INFORMATION GIVEN:
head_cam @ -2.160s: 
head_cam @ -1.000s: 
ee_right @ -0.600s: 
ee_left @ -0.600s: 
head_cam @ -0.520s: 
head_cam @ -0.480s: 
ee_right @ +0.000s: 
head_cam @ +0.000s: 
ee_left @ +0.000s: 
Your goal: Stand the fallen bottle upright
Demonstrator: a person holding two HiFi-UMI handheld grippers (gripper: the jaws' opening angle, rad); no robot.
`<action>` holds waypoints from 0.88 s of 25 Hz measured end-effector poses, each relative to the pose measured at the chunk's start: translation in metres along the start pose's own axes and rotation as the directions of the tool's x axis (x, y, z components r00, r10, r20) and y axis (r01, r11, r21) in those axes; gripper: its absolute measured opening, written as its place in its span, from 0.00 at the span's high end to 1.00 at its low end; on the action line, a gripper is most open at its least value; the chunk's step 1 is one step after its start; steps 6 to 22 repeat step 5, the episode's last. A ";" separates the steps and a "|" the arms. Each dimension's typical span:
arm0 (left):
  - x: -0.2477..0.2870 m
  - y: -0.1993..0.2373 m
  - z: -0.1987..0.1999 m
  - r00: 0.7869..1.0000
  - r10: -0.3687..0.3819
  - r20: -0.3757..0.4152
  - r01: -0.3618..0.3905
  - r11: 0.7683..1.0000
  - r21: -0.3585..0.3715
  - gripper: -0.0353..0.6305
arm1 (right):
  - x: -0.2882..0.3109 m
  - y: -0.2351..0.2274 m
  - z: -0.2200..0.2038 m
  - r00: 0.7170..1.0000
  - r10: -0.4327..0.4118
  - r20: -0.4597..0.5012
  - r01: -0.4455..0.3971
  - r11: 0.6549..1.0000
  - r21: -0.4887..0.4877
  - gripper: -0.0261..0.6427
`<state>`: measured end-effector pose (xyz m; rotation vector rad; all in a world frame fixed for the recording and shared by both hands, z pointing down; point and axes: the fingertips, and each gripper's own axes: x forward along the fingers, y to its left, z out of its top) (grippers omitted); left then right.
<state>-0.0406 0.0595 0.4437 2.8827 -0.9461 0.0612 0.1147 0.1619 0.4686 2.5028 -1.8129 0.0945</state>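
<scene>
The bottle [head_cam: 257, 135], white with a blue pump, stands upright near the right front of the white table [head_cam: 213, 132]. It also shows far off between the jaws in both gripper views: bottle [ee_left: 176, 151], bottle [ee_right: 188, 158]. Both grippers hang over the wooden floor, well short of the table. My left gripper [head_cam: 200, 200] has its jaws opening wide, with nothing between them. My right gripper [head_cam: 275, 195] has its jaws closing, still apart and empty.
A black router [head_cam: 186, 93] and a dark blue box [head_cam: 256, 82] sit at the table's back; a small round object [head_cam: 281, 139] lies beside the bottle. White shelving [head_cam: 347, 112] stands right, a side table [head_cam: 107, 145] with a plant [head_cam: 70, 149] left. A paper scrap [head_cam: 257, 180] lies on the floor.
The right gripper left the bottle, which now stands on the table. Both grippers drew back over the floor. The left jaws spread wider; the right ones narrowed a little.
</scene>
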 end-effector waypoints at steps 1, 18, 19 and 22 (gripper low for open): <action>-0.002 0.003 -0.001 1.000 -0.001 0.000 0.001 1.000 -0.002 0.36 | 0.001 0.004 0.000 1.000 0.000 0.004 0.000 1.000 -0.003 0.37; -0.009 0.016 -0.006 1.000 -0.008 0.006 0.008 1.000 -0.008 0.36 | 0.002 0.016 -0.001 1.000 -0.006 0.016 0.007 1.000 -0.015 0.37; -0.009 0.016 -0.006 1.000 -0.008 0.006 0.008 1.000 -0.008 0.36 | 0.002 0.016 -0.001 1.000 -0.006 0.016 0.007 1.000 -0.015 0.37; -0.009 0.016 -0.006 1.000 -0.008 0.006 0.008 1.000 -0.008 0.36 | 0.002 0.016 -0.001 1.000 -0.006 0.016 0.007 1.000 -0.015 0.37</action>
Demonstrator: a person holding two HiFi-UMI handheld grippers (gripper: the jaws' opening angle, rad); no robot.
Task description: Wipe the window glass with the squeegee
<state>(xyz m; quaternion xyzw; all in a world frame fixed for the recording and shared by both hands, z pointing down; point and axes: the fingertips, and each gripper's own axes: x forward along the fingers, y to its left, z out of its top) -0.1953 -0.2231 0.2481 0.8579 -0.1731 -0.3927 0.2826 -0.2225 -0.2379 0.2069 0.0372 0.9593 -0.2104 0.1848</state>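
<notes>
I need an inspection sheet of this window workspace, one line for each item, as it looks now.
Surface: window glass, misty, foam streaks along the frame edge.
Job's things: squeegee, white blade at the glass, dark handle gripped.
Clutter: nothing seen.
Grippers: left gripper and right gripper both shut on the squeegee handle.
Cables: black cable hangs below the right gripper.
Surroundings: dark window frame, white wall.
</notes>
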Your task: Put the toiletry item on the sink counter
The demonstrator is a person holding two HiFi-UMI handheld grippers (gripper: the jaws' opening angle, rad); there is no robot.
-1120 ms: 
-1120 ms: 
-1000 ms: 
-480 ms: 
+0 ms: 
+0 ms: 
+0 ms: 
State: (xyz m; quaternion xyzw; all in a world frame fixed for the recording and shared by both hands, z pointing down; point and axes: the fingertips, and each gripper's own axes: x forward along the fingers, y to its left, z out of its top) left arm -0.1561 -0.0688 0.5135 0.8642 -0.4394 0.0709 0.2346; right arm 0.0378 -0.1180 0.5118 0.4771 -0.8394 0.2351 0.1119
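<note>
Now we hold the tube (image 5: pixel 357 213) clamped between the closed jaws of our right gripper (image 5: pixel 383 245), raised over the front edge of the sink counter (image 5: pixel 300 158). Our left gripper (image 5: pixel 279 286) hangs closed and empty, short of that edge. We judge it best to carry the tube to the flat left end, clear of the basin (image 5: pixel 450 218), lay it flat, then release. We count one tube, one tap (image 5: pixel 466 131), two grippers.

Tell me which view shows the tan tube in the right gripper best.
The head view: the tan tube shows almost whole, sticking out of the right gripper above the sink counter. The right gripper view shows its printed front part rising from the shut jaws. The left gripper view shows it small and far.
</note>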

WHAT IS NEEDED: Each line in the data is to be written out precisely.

YOUR SOLUTION:
head_cam @ -2.160s: 
head_cam @ -1.000s: 
ee_right @ -0.600s: 
ee_left @ -0.600s: 
head_cam @ -0.520s: 
head_cam @ -0.480s: 
ee_right @ +0.000s: 
head_cam @ +0.000s: 
ee_left @ +0.000s: 
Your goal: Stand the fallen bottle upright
Demonstrator: a person holding two HiFi-UMI handheld grippers (gripper: the jaws' opening angle, rad); no robot.
`<action>` holds waypoints from 0.88 s of 25 Hz measured end-effector poses, each relative to the pose measured at the chunk's start: translation in metres along the start pose's own axes and rotation as the directions of the tool's x axis (x, y, z components r00, r10, r20) and y axis (r01, r11, r21) in those axes; gripper: its absolute measured opening, written as its place in its span, from 0.00 at the span's high end to 1.00 at its low end; on the action line, a gripper is most open at its least value; the chunk's step 1 is one step after its start; steps 6 to 22 repeat step 5, the episode's last. A ";" separates the steps and a "|" the arms. Each dimension's typical span:
arm0 (left):
  - x: -0.2477..0.2870 m
  - y: -0.1993..0.2373 m
  - z: -0.1987..0.1999 m
  - r00: 0.7869..1.0000
  - r10: -0.3687..0.3819
  - r20: -0.3757..0.4152
  - r01: -0.3618..0.3905
  - r11: 0.7683..1.0000
  - r21: -0.3585..0.3715
  - gripper: -0.0353..0.6305
arm1 (right):
  - x: -0.2882..0.3109 m
  - y: -0.2351..0.2274 m
  - z: -0.2200..0.2038 m
  - r00: 0.7170..1.0000
  - r10: -0.4327..0.4118
  - r20: -0.4597..0.5012
  - r01: -0.4455..0.3971
  - r11: 0.6549..1.0000
  - r21: -0.4887..0.4877
  - gripper: -0.0261..0.6427
`<state>`: measured end-effector pose (xyz m; rotation vector rad; all in a world frame fixed for the recording and shared by both hands, z pointing down; point and axes: the fingertips, and each gripper's own axes: x forward along the fingers, y to its left, z out of its top) (grippers omitted); left then right.
<state>-0.0406 0.0595 0.4437 2.8827 -0.9461 0.0612 0.1147 0.1619 0.4686 2.5028 -1.8129 0.0945</state>
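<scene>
The bottle [head_cam: 257, 135], white with a blue pump, stands upright near the right front of the white table [head_cam: 213, 132]. It also shows far off between the jaws in both gripper views: bottle [ee_left: 176, 151], bottle [ee_right: 188, 158]. Both grippers hang over the wooden floor, well short of the table. My left gripper [head_cam: 200, 200] has its jaws opening wide, with nothing between them. My right gripper [head_cam: 275, 195] has its jaws closing, still apart and empty.
A black router [head_cam: 186, 93] and a dark blue box [head_cam: 256, 82] sit at the table's back; a small round object [head_cam: 281, 139] lies beside the bottle. White shelving [head_cam: 347, 112] stands right, a side table [head_cam: 107, 145] with a plant [head_cam: 70, 149] left. A paper scrap [head_cam: 257, 180] lies on the floor.
The right gripper left the bottle, which now stands on the table. Both grippers drew back over the floor. The left jaws spread wider; the right ones narrowed a little.
</scene>
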 end-effector waypoints at steps 1, 18, 19 and 22 (gripper low for open): <action>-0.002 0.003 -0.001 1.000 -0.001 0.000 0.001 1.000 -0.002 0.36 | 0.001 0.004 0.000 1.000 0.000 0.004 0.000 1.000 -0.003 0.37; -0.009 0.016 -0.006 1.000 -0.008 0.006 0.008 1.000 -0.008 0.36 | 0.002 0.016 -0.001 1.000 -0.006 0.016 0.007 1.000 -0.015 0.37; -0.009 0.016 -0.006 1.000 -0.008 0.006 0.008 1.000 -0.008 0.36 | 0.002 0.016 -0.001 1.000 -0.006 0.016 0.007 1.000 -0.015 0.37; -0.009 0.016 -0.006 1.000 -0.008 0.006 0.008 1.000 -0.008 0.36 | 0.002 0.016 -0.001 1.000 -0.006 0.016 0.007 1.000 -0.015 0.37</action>
Demonstrator: a person holding two HiFi-UMI handheld grippers (gripper: the jaws' opening angle, rad); no robot.
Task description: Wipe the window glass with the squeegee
<state>(xyz m; quaternion xyzw; all in a world frame fixed for the recording and shared by both hands, z pointing down; point and axes: the fingertips, and each gripper's own axes: x forward along the fingers, y to its left, z out of its top) -0.1953 -0.2231 0.2481 0.8579 -0.1731 -0.3927 0.2826 -0.2225 -0.2379 0.2069 0.0372 0.9593 -0.2104 0.1848</state>
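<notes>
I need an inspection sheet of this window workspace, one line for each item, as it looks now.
Surface: window glass, misty, foam streaks along the frame edge.
Job's things: squeegee, white blade at the glass, dark handle gripped.
Clutter: nothing seen.
Grippers: left gripper and right gripper both shut on the squeegee handle.
Cables: black cable hangs below the right gripper.
Surroundings: dark window frame, white wall.
</notes>
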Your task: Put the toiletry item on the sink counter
The demonstrator is a person holding two HiFi-UMI handheld grippers (gripper: the jaws' opening angle, rad); there is no robot.
-1120 ms: 
-1120 ms: 
-1000 ms: 
-480 ms: 
+0 ms: 
+0 ms: 
+0 ms: 
State: (xyz m; quaternion xyzw; all in a world frame fixed for the recording and shared by both hands, z pointing down; point and axes: the fingertips, and each gripper's own axes: x forward along the fingers, y to its left, z out of its top) left arm -0.1561 -0.0688 0.5135 0.8642 -0.4394 0.0709 0.2346; right arm 0.0378 -0.1180 0.5118 0.4771 -0.8394 0.2351 0.1119
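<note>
Now we hold the tube (image 5: pixel 357 213) clamped between the closed jaws of our right gripper (image 5: pixel 383 245), raised over the front edge of the sink counter (image 5: pixel 300 158). Our left gripper (image 5: pixel 279 286) hangs closed and empty, short of that edge. We judge it best to carry the tube to the flat left end, clear of the basin (image 5: pixel 450 218), lay it flat, then release. We count one tube, one tap (image 5: pixel 466 131), two grippers.

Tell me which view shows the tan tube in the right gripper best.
The head view: the tan tube shows almost whole, sticking out of the right gripper above the sink counter. The right gripper view shows its printed front part rising from the shut jaws. The left gripper view shows it small and far.
</note>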

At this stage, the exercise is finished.